[[ STORED DATA, beginning ]]
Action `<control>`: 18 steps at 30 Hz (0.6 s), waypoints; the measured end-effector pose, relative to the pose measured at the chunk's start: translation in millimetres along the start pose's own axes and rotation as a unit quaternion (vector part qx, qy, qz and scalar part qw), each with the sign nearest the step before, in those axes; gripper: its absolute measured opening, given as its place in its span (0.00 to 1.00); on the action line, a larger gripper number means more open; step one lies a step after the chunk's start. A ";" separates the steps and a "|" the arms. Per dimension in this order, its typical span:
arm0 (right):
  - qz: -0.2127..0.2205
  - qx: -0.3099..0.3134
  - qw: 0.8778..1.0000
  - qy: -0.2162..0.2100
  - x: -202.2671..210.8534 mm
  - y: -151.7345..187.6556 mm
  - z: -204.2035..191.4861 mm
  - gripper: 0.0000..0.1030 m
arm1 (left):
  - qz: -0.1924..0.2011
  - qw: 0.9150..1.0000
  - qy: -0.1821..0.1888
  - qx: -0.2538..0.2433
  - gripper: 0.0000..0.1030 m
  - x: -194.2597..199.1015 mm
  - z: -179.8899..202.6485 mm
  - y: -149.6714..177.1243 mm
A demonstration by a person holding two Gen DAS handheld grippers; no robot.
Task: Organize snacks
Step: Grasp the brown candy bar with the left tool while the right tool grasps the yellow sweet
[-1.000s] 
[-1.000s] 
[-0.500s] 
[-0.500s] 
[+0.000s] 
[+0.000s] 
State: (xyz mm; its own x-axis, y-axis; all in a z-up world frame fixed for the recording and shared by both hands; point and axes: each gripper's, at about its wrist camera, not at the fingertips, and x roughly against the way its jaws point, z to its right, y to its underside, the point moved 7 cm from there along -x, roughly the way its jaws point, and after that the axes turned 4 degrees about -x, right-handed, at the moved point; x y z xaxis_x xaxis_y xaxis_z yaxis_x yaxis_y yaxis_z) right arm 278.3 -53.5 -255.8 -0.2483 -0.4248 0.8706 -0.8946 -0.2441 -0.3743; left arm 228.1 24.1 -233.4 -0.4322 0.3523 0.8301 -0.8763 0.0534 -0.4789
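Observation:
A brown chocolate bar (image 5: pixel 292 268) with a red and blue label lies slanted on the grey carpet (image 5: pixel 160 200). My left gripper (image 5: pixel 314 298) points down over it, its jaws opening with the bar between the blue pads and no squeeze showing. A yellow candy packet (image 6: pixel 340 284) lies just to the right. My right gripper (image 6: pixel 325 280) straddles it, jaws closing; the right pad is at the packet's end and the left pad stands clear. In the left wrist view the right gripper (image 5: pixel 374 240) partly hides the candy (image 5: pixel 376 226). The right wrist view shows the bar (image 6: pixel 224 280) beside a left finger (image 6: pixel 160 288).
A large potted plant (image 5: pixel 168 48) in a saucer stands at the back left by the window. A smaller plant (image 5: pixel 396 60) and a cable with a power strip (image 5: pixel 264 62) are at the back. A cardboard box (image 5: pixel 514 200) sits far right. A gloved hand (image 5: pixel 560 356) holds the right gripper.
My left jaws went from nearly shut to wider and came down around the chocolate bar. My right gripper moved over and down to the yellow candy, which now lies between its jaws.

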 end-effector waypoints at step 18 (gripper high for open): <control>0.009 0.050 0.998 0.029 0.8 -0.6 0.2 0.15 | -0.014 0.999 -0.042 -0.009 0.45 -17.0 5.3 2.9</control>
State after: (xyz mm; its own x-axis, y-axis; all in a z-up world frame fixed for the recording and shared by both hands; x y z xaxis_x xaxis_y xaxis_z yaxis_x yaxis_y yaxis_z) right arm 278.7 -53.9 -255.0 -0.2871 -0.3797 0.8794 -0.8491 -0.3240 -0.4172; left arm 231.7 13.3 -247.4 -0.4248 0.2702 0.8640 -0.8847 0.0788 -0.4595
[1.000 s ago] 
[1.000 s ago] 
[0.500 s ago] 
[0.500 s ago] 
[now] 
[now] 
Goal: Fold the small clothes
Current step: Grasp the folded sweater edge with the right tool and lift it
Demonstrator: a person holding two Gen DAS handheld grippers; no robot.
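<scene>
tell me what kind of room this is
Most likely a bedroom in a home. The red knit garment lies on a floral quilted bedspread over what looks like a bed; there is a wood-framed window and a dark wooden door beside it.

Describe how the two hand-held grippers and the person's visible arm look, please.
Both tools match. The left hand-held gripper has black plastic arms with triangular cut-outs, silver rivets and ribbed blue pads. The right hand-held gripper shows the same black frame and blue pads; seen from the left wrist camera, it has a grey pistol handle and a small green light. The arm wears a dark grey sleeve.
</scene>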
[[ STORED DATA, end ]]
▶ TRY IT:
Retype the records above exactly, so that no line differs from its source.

▶ RESULT OF THIS EXERCISE:
Action `<control>`: 18 steps at 30 Hz (0.6 s), waypoints; the measured end-effector pose, relative to the pose measured at the chunk's start: translation in millimetres along the start pose's own axes and rotation as a unit quaternion (vector part qx, qy, qz and scalar part qw), each with the sign nearest the step before, in those axes; gripper: its absolute measured opening, given as its place in its span (0.00 to 1.00); on the action line, a larger gripper number means more open; step one lies a step after the chunk's start. A ";" separates the steps and a "|" the arms. Per dimension in this order, its typical span:
arm0 (right):
  - qz: -0.2127..0.2205
  - qx: -0.3099..0.3134
  - qw: 0.8778..1.0000
  - qy: -0.2162..0.2100
  - x: -202.2671..210.8534 mm
  - y: -151.7345..187.6556 mm
  - z: -204.2035..191.4861 mm
  - gripper: 0.0000..0.1030 m
arm1 (left):
  - qz: -0.1924..0.2011
  - qw: 0.9150..1.0000
  - qy: -0.1821..0.1888
  - qx: -0.2538..0.2433
  - gripper: 0.0000..0.1030 m
  - x: -194.2597..199.1015 mm
  - z: -179.8899..202.6485 mm
  - y: -149.6714..177.1243 mm
A demonstration by a person holding two Gen DAS handheld grippers; no robot.
Task: Organize snacks
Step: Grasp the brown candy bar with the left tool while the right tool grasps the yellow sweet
[-1.000s] 
[-1.000s] 
[-0.500s] 
[-0.500s] 
[+0.000s] 
[+0.000s] 
State: (xyz mm; its own x-axis, y-axis; all in a z-up world frame fixed for the recording and shared by both hands; point and axes: each gripper's, at about its wrist camera, not at the fingertips, and x roughly against the way its jaws point, z to its right, y to its underside, the point moved 7 cm from there along -x, roughly the way its jaws point, and after that the axes turned 4 degrees about -x, right-handed, at the moved point; x y z xaxis_x xaxis_y xaxis_z yaxis_x yaxis_y yaxis_z) right arm 278.3 -53.5 -255.8 -0.2483 -0.4248 0.8706 -0.8946 -0.2441 -0.3743; left arm 228.1 24.1 -233.4 -0.4322 0.3523 0.8301 -0.8763 0.0534 -0.4789
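Observation:
A brown chocolate bar (image 5: pixel 292 268) with a red and blue label lies slanted on the grey carpet (image 5: pixel 160 200). My left gripper (image 5: pixel 314 298) points down over it, its jaws opening with the bar between the blue pads and no squeeze showing. A yellow candy packet (image 6: pixel 340 284) lies just to the right. My right gripper (image 6: pixel 325 280) straddles it, jaws closing; the right pad is at the packet's end and the left pad stands clear. In the left wrist view the right gripper (image 5: pixel 374 240) partly hides the candy (image 5: pixel 376 226). The right wrist view shows the bar (image 6: pixel 224 280) beside a left finger (image 6: pixel 160 288).
A large potted plant (image 5: pixel 168 48) in a saucer stands at the back left by the window. A smaller plant (image 5: pixel 396 60) and a cable with a power strip (image 5: pixel 264 62) are at the back. A cardboard box (image 5: pixel 514 200) sits far right. A gloved hand (image 5: pixel 560 356) holds the right gripper.
My left jaws went from nearly shut to wider and came down around the chocolate bar. My right gripper moved over and down to the yellow candy, which now lies between its jaws.
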
 end-effector waypoints at step 18 (gripper high for open): <control>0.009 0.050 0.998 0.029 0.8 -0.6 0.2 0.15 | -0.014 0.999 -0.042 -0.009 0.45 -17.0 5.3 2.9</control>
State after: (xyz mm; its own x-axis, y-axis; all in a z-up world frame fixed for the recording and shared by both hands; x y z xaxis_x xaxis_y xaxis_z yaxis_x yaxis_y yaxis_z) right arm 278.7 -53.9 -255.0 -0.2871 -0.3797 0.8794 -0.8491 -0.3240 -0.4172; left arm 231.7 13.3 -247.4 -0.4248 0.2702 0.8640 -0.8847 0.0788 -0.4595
[1.000 s ago] 
[1.000 s ago] 
[0.500 s ago] 
[0.500 s ago] 
[now] 
[now] 
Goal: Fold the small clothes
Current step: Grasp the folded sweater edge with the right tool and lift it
Demonstrator: a person holding two Gen DAS handheld grippers; no robot.
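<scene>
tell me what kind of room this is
Most likely a bedroom in a home. The red knit garment lies on a floral quilted bedspread over what looks like a bed; there is a wood-framed window and a dark wooden door beside it.

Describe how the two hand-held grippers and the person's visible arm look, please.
Both tools match. The left hand-held gripper has black plastic arms with triangular cut-outs, silver rivets and ribbed blue pads. The right hand-held gripper shows the same black frame and blue pads; seen from the left wrist camera, it has a grey pistol handle and a small green light. The arm wears a dark grey sleeve.
</scene>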

Exercise complete, with nothing further to add.